What to do> Make an exact copy of the entries below with the pictures removed.

Exercise inputs>

────────

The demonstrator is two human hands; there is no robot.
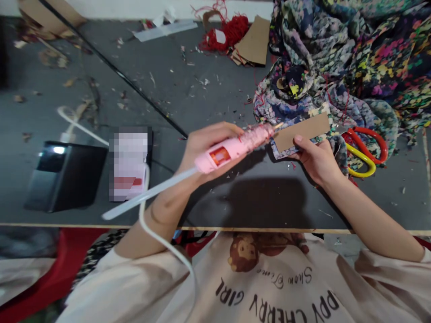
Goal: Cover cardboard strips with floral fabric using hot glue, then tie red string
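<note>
My left hand [208,139] is wrapped round a pink hot glue gun [220,154]. A translucent glue stick [148,193] juts from its back end, and its crusted nozzle points right, at the near end of a brown cardboard strip [303,132]. I cannot tell whether the tip touches the strip. The strip lies on a piece of floral fabric [279,152] whose edges show round it. My right hand [314,159] pinches strip and fabric together, thumb on top, fingers mostly hidden underneath. Just right of this hand lie scissors [367,152] with red and yellow handles, blades partly covered.
Crumpled floral cloth [336,54] heaps at the back right. Red yarn [232,33] and cardboard pieces [254,42] lie at the back. On the left are a black box [70,175], a blurred-out phone-like object [129,157] and a white cord [168,246]. A black cable [124,76] crosses the scrap-strewn table.
</note>
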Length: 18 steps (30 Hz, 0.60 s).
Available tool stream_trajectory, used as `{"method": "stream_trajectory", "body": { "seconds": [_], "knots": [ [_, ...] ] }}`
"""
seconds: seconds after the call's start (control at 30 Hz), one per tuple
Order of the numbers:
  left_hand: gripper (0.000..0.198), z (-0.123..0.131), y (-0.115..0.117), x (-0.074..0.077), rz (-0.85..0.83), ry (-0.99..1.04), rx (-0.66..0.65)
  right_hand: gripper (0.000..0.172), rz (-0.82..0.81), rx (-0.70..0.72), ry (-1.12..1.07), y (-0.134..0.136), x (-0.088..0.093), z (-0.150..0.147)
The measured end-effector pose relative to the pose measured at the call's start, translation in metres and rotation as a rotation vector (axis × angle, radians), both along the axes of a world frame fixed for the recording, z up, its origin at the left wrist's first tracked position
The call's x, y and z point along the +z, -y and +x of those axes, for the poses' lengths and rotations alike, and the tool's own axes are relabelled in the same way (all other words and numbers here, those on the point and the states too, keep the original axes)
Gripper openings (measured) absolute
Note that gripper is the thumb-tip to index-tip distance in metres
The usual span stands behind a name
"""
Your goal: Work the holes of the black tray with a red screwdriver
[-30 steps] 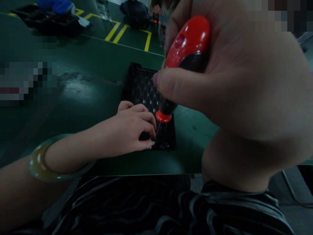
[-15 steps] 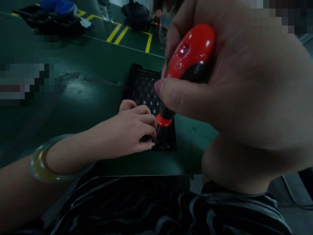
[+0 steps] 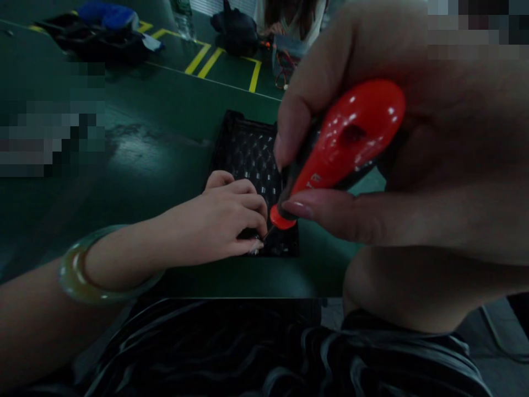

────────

Reply to the exercise>
The demonstrator is two human hands; there is no robot.
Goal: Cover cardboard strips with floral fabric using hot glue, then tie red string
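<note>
My left hand [208,139] is wrapped round a pink hot glue gun [220,154]. A translucent glue stick [148,193] juts from its back end, and its crusted nozzle points right, at the near end of a brown cardboard strip [303,132]. I cannot tell whether the tip touches the strip. The strip lies on a piece of floral fabric [279,152] whose edges show round it. My right hand [314,159] pinches strip and fabric together, thumb on top, fingers mostly hidden underneath. Just right of this hand lie scissors [367,152] with red and yellow handles, blades partly covered.
Crumpled floral cloth [336,54] heaps at the back right. Red yarn [232,33] and cardboard pieces [254,42] lie at the back. On the left are a black box [70,175], a blurred-out phone-like object [129,157] and a white cord [168,246]. A black cable [124,76] crosses the scrap-strewn table.
</note>
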Length: 18 steps (30 Hz, 0.60 s).
Available tool stream_trajectory, used as `{"method": "stream_trajectory", "body": { "seconds": [_], "knots": [ [_, ...] ] }}`
"""
seconds: seconds after the call's start (control at 30 Hz), one per tuple
Order of the numbers:
  left_hand: gripper (0.000..0.198), z (-0.123..0.131), y (-0.115..0.117), x (-0.074..0.077), rz (-0.85..0.83), ry (-0.99..1.04), rx (-0.66..0.65)
  right_hand: gripper (0.000..0.172), rz (-0.82..0.81), rx (-0.70..0.72), ry (-1.12..1.07), y (-0.134..0.136), x (-0.088..0.093), z (-0.150..0.147)
The measured end-effector pose relative to the pose measured at the call's start, translation in metres and rotation as a rotation vector (axis × angle, radians), both along the axes of a world frame fixed for the recording, z up, its origin at the left wrist's first tracked position
The call's x, y and z point along the +z, -y and +x of those axes, for the poses' lengths and rotations alike, and the tool's own axes are relabelled in the same way (all other words and numbers here, those on the point and the states too, keep the original axes)
Gripper openings (measured) absolute
Note that gripper is the thumb-tip to index-tip distance in metres
The usual span stands behind a name
"""
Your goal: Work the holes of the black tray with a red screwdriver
[-30 steps] 
[-15 steps] 
[+0 steps] 

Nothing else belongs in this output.